-- YOUR ASSIGNMENT --
The string "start" may appear in lines of the data; report how many lines contain it, with no other output.

-- DATA BLOCK --
▽
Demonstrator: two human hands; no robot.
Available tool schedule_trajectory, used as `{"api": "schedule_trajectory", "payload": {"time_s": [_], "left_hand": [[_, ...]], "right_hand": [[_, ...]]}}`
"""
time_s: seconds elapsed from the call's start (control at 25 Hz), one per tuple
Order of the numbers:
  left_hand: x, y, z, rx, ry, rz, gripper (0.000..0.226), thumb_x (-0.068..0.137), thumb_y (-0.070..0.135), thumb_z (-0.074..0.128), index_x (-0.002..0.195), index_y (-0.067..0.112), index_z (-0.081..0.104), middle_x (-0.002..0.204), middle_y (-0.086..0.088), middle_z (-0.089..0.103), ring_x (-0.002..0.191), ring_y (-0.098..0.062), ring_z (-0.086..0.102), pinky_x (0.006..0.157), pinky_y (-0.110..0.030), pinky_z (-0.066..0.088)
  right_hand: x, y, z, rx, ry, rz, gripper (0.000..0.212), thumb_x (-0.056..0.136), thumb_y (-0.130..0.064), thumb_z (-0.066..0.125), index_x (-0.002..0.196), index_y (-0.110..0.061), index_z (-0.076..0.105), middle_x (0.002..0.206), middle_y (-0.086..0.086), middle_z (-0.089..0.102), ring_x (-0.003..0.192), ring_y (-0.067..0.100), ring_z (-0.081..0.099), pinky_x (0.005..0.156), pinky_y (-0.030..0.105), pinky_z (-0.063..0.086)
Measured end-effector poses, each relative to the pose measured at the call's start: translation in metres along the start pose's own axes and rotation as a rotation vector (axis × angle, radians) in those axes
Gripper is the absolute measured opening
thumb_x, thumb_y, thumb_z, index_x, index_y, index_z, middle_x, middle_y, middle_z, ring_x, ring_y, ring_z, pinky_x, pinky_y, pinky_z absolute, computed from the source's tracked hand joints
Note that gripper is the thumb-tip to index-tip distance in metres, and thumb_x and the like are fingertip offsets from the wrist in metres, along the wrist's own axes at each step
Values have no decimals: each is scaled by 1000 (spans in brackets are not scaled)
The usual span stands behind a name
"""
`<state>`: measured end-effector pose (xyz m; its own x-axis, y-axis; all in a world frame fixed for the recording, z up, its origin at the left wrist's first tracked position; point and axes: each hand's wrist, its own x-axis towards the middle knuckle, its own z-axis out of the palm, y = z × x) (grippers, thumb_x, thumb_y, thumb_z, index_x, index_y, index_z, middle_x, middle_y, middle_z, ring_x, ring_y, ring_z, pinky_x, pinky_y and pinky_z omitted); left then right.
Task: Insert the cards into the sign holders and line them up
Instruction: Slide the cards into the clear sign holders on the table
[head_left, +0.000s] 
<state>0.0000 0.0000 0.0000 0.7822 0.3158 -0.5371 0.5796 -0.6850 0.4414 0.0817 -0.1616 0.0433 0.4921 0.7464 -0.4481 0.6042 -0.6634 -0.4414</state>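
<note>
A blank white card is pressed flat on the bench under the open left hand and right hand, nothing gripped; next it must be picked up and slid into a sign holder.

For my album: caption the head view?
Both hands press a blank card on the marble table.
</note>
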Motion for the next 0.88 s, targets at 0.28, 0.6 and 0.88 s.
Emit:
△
-- ANSWER TO THE PROBLEM --
2